Réduire leur vote à une peur de l'autre, c'est leur refuser une rationalité sociale. C'est aussi, accessoirement, leur donner raison de ne plus faire confiance à ceux qui prétendent les représenter.

L'injonction paradoxale

Le message est limpide : pour contrer l'extrême droite, la gauche devrait reprendre ses thèmes. Parler immigration comme le RN. Adopter son lexique. Valider son cadrage du réel. C'est ce que le centre-gauche a décidé de défendre depuis Rocard et qui a conduit à la victoire idéologique de l'extrême-droite, ce que déjà l'on appelait en 1998 la lepénisation des esprits

C'est précisément cette mécanique – imposer son agenda au débat public, faire en sorte que tout le spectre politique débatte de ses sujets – qui a permis au RN de progresser. L'extrême droite ne gagne pas seulement des voix. Elle gagne des cerveaux et transforme le sens commun. Elle fait en sorte que même ses adversaires finissent par penser dans ses catégories.

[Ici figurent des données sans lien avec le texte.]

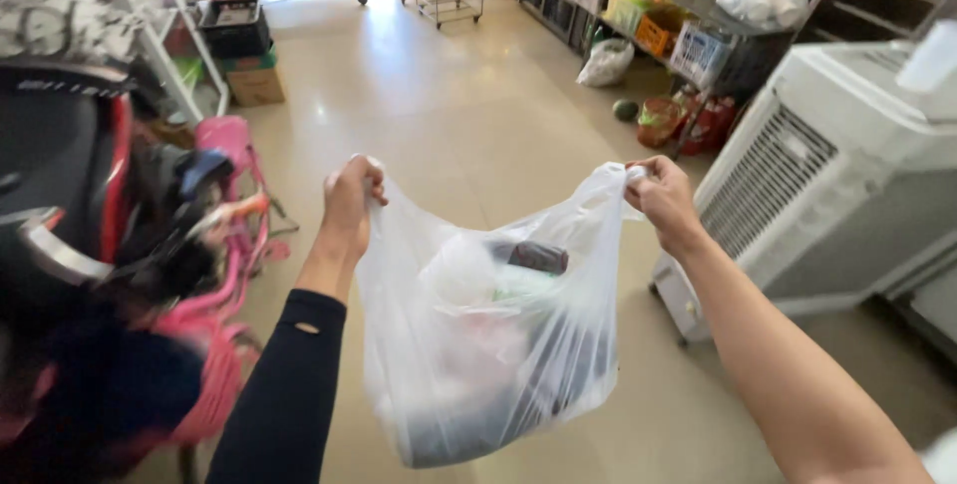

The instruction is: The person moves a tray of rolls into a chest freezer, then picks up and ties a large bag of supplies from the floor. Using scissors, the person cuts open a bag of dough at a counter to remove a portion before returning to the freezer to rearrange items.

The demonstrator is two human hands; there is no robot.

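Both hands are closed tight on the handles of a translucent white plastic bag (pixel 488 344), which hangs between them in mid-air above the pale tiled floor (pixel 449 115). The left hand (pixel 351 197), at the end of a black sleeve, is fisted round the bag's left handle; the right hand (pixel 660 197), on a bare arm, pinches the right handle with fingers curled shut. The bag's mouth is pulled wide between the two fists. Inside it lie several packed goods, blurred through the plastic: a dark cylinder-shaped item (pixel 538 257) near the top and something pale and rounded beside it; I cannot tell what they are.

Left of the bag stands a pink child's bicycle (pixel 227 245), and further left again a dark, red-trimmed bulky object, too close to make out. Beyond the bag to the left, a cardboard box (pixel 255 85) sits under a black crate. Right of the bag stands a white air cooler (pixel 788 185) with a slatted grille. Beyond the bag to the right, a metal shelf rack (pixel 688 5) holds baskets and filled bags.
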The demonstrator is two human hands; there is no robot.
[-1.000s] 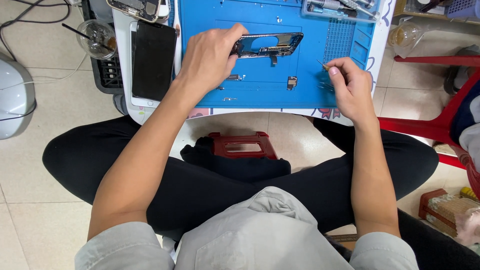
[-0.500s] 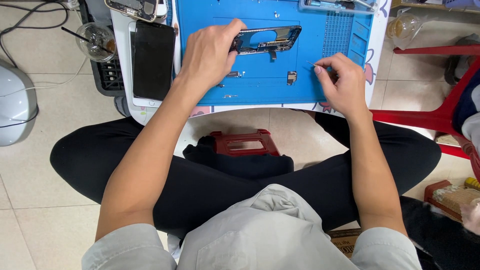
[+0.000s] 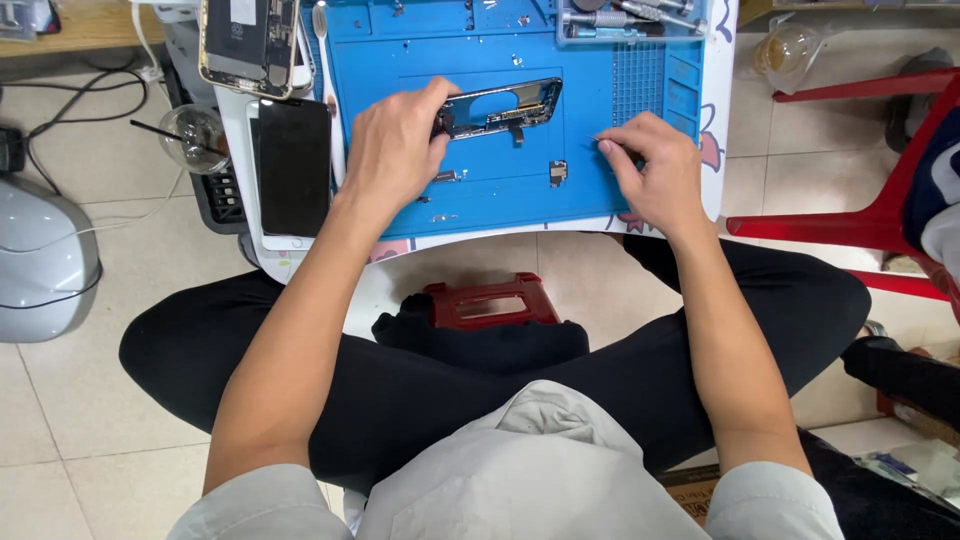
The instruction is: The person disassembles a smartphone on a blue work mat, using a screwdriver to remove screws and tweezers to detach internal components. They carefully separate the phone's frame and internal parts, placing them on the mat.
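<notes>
A bare phone frame (image 3: 505, 105) lies on a blue work mat (image 3: 590, 190). My left hand (image 3: 395, 150) rests over the frame's left end and grips it. My right hand (image 3: 650, 170) sits on the mat's right side, fingers pinched around a thin tool whose tip (image 3: 592, 140) points left toward the frame. A small loose part (image 3: 558, 172) lies on the mat between my hands, and another small piece (image 3: 447, 177) sits just under my left hand.
A black phone screen (image 3: 293, 165) and an opened phone body (image 3: 246, 42) lie left of the mat. A tray of tools (image 3: 630, 18) stands at the mat's top right. A red stool (image 3: 880, 215) is to the right, a red stool seat (image 3: 490, 300) between my legs.
The view has shifted so the table sits lower in the picture. My right hand has moved slightly left and up toward the frame; my left hand stays on the frame.
</notes>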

Et voilà qu'on reproche à la gauche de ne pas en devenir le relais ? De refuser de valider cette hégémonie culturelle en construction ? Ce renversement est vertigineux. Et c'est la meilleure manière de transformer une défaite électorale en capitulation intellectuelle.

Le rôle d'un journal

Une question demeure : quel est le rôle d'un journal de référence ? Informer avec rigueur ? Décrypter les logiques politiques ? Éclairer le débat public ? Maintenir une exigence de méthode et de probité intellectuelle ? Ou bien naturaliser les peurs ? Légitimer des sondages contestables ? Déplacer systématiquement le débat vers les terrains les plus favorables à l'extrême droite ? Et expliquer doctement que si Marine Le Pen progresse, c'est parce que ses adversaires refusent de reprendre ses thématiques ?

On peut combattre l'extrême droite. Ou on peut entretenir l'écosystème mental dans lequel elle se développe. Reproduire ses cadres de pensée. Valider ses grilles de lecture. Faire comme si ses questions étaient les seules légitimes.

Un choix a été fait. Qu'il relève de la naïveté ou de l'imprudence, peu importe. Ce qui compte, c'est d'assumer une réalité simple : à force de répéter que l'immigration est le seul vrai sujet, on finit par donner raison à ceux qui le disent depuis vingt ans.

C'est ainsi que l'on transforme un fantasme politique en prophétie autoréalisatrice, et que souvent sans le vouloir, on déroule le tapis de nos institutions à ceux qui veulent les détruire.